### Exercise brief
For the listing below, print exactly the lines from the line with "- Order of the" to the line with "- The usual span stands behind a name", both included, and nothing beyond them.

### Stored data
____________________
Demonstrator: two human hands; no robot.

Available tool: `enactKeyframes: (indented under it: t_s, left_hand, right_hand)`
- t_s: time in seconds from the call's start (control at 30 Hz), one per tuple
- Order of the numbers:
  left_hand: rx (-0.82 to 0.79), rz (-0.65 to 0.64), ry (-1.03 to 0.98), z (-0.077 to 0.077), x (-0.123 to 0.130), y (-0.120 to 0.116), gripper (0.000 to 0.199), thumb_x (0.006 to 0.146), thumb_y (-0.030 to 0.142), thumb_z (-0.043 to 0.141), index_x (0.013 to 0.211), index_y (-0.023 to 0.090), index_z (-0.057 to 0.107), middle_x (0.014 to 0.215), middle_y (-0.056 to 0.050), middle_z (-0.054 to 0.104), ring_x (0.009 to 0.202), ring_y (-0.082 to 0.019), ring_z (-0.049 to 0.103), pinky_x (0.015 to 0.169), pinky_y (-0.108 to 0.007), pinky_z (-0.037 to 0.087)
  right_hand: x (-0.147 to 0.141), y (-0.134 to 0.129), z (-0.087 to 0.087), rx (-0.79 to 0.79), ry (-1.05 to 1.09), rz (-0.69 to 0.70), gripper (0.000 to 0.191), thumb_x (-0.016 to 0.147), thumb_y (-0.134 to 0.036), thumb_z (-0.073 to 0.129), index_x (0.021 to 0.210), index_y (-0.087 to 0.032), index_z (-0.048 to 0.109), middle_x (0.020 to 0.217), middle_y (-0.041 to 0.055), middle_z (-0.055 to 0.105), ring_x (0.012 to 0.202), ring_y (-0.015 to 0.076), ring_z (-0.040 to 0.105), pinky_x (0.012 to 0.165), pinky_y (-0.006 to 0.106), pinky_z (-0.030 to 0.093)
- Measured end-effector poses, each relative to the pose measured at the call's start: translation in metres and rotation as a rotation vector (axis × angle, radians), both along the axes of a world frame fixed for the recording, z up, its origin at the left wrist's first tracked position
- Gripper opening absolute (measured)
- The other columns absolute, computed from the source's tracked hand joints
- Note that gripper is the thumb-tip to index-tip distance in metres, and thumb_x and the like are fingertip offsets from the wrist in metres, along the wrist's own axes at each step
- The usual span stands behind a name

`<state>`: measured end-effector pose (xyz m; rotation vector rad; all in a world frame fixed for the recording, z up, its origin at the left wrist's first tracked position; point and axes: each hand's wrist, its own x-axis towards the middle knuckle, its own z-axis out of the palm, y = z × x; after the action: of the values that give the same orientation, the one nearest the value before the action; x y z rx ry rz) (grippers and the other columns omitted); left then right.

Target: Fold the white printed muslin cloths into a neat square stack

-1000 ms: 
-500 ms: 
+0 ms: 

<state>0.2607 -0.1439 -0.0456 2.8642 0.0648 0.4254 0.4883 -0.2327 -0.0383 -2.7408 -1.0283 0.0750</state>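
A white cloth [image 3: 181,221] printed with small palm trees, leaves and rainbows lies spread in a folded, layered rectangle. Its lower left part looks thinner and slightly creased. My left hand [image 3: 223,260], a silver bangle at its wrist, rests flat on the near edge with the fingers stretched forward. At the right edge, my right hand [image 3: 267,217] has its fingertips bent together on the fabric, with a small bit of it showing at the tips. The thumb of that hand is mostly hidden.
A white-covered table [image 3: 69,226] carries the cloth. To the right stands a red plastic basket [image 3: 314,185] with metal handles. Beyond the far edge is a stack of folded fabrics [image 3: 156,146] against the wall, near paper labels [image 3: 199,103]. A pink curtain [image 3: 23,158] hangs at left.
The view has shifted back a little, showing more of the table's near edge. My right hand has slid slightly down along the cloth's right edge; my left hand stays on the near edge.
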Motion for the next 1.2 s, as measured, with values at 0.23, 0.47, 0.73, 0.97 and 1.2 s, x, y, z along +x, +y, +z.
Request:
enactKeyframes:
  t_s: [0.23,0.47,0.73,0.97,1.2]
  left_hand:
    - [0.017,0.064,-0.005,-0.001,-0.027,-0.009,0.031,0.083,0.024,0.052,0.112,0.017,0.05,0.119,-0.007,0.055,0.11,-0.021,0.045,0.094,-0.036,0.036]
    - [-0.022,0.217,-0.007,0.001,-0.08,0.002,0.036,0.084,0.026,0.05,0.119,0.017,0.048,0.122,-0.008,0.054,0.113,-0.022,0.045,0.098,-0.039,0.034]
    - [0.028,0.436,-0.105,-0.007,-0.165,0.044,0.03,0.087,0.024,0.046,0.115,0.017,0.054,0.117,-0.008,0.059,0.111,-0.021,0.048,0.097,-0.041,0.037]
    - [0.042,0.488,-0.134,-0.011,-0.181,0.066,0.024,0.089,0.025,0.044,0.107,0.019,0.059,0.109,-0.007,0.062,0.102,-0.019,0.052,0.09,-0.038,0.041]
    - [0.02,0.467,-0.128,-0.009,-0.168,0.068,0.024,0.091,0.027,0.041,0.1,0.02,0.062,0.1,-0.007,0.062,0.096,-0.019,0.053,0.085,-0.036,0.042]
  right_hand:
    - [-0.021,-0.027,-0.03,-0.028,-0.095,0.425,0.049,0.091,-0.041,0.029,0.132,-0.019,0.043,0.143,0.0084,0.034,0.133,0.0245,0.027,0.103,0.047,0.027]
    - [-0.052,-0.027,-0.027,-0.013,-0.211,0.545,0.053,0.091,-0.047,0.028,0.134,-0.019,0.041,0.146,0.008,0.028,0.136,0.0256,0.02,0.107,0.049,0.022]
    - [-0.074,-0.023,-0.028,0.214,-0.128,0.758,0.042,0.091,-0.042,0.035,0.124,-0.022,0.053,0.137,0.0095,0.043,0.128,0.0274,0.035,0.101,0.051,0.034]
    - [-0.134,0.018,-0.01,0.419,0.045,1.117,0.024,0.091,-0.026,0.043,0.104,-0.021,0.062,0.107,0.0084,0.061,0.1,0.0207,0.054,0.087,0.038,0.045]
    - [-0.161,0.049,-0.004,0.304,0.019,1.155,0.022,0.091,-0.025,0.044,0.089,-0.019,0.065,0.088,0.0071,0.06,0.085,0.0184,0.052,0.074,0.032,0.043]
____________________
### Task result
- Order of the numbers:
  left_hand: rx (-0.82 to 0.79), rz (-0.65 to 0.64), ry (-1.03 to 0.98), z (-0.077 to 0.077), x (-0.123 to 0.130), y (-0.120 to 0.116), gripper (0.000 to 0.199), thumb_x (0.006 to 0.146), thumb_y (-0.030 to 0.142), thumb_z (-0.043 to 0.141), index_x (0.013 to 0.211), index_y (-0.023 to 0.090), index_z (-0.057 to 0.107), middle_x (0.014 to 0.215), middle_y (-0.056 to 0.050), middle_z (-0.054 to 0.104), ring_x (0.009 to 0.202), ring_y (-0.082 to 0.019), ring_z (-0.049 to 0.103), pinky_x (0.015 to 0.169), pinky_y (-0.108 to 0.007), pinky_z (-0.037 to 0.087)
  right_hand: x (-0.147 to 0.141), y (-0.134 to 0.129), z (-0.087 to 0.087), rx (-0.79 to 0.79), ry (-1.05 to 1.09), rz (-0.69 to 0.70), gripper (0.000 to 0.191), thumb_x (-0.016 to 0.147), thumb_y (-0.134 to 0.036), thumb_z (-0.073 to 0.129), index_x (0.021 to 0.210), index_y (-0.087 to 0.032), index_z (-0.048 to 0.109), middle_x (0.020 to 0.217), middle_y (-0.041 to 0.055), middle_z (-0.055 to 0.105), ring_x (0.012 to 0.202), ring_y (-0.015 to 0.076), ring_z (-0.040 to 0.105), pinky_x (0.012 to 0.165), pinky_y (-0.006 to 0.106), pinky_z (-0.030 to 0.093)
- Measured end-effector poses, each relative to the pose measured at the call's start: translation in metres and rotation as a rotation vector (axis × angle, radians), both along the axes of a world frame fixed for the recording, z up, its origin at the left wrist's first tracked position
- Gripper opening absolute (measured)
- The other columns absolute, computed from the source's tracked hand joints
- Note that gripper is the thumb-tip to index-tip distance in metres, and thumb_x and the like are fingertip offsets from the wrist in metres, along the wrist's own axes at each step
- The usual span stands behind a name

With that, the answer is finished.